Она заметно уставала, бледнела, но держалась стойко, лишь иногда просила меня приобнять ее покрепче, чтобы «заземлиться», как она выражалась. Не буду лгать, эти моменты близости, пусть и вынужденной, были… приятными. От нее пахло травами, лесом и чем-то неуловимо женственным, несмотря на дорожную пыль и усталость.
И вот, на исходе третьего дня, когда силы были уже на пределе, а надежда начала таять, мы увидели его — знакомый силуэт Хмарского. Покосившийся забор уже заменили на новый, крепкий частокол. Крыша господского дома блестела новенькой черепицей — кровельщики, присланные царем, явно не сидели сложа руки. Из трубы кузницы вился знакомый дымок — Михалыч был на своем посту.
Нас заметили издалека. Василь выбежал первым, спотыкаясь и размахивая руками. Его лицо, обычно хмурое и озабоченное, сейчас светилось неподдельной радостью. Увидев телегу со спасенными, он осекся, снял шапку и торопливо перекрестился. Вера в чудо, такая простая и искренняя, была написана на его лице.
— Барин! Александр Иванович! Родные! — голос его дрожал. — Живы! Все живы! Господи, слава Тебе!
Он бросился помогать мне слезать с лошади, его руки тряслись от волнения. Подошел Андрей Михайлович. Его лицо, обычно суровое, сейчас смягчилось. Он не стал говорить лишних слов, лишь крепко, по-медвежьи, стиснул меня в объятиях, отчего у меня захрустели кости.
— Вернулся, — пророкотал он, и в этом простом слове было столько всего — и облегчение, и гордость, и отеческая забота. — А мы уж тут места себе не находили. Думали, гадали…
Даже Скворцов, вышедший из дома и опиравшийся на свой неизменный посох, позволил себе легкую улыбку, едва заметную в уголках губ. Его пронзительные синие глаза изучали меня, словно пытаясь проникнуть в самую душу, прочесть все, что я пережил.
— Трудный путь вы избрали, барон, — произнес он своим тихим, но веским голосом. — И опасный. Но цель оправдала средства. Рад видеть вас в добром здравии. И ваших спутников тоже, — добавил он, кивнув в сторону хламников, которые уже помогали выносить из телеги своих обессилевших товарищей.
Началась суета. Женщины выбежали из дома, ахая и охая, причитая над истощенными телами спасенных. Их тут же унесли внутрь, уложили на импровизированные лежанки, стали обтирать влажными тряпками, поить теплыми отварами. Иша немедленно приступила к своим обязанностям полевого лекаря, осматривая каждого, накладывая припарки, шепча какие-то свои, только ей известные, заклинания или просто успокаивающие слова.
Вечерний ужин прошел в атмосфере тихой радости и глубокой усталости. Мы сидели за длинным столом, который теперь стоял не во дворе, а в большой зале на первом этаже — ее успели привести в порядок.

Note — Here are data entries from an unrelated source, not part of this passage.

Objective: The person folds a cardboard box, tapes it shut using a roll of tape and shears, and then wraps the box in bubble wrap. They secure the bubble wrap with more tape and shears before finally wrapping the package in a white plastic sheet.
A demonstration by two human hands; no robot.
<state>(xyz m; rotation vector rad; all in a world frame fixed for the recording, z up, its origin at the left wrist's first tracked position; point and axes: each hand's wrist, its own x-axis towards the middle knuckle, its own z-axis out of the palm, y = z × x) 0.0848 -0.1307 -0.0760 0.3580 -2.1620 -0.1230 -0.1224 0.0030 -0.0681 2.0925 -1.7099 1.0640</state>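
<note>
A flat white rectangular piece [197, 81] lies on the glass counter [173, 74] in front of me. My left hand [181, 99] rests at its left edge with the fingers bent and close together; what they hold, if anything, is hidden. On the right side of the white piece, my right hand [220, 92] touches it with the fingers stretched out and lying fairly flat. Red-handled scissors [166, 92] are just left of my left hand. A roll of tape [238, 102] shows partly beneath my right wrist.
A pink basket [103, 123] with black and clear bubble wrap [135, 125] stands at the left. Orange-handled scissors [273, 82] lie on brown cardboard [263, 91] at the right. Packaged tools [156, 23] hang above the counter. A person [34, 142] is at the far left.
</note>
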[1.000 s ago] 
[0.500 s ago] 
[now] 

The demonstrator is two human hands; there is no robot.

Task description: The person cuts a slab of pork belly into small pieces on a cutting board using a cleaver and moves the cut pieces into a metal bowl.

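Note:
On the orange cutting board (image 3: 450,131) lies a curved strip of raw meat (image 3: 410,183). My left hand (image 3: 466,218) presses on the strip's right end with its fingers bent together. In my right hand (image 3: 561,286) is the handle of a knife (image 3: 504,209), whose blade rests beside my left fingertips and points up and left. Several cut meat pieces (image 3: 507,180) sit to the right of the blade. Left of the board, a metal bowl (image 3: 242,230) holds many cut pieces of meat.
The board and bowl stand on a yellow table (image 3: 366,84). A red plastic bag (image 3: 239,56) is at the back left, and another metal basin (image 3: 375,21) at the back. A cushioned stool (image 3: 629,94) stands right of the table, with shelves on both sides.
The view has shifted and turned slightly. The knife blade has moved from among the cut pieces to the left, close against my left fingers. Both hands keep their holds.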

Отремонтировали пол, застеклили окна, даже повесили на стены какие-то грубоватые, но чистые гобелены. Горели свечи в подсвечниках, создавая уют. На столе дымилась похлебка из свежей зайчатины и свежеиспеченный хлеб — Михалыч, оказывается, успел наладить и печь.
Я рассказал о нашем походе. Кратко, без пафоса и ужасающих подробностей. О том, как решили рискнуть и вернуться за повозкой в тот городок. О том, как нашли ее целой, а припасы — нетронутыми. О том, как тяжело было везти обессилевших людей, но как мы справились, поддерживая друг друга. Я умолчал о битве с Цепешем, о своей огненной ярости, об истинной природе кристалла и о Хозяине Леса. Не время и не место было для таких откровений. Главное — результат.
— И вот, — я кивнул на Маргариту, которая сидела рядом со Скворцовым, закутанная в теплое одеяло, и с аппетитом уплетала похлебку, — племянница государя, Маргарита Долгорукова, спасена и скоро отправится домой. Ее, — я посмотрел на Скворцова, — и Ивана брата, Митю, нужно будет показать лекарям. Остальные, кажется, приходят в себя, но наблюдение им не повредит.
Скворцов задумчиво кивнул, отхлебнув из своей чашки.
— Я осмотрю их завтра, барон. Мои методы могут оказаться действеннее городских костоправов.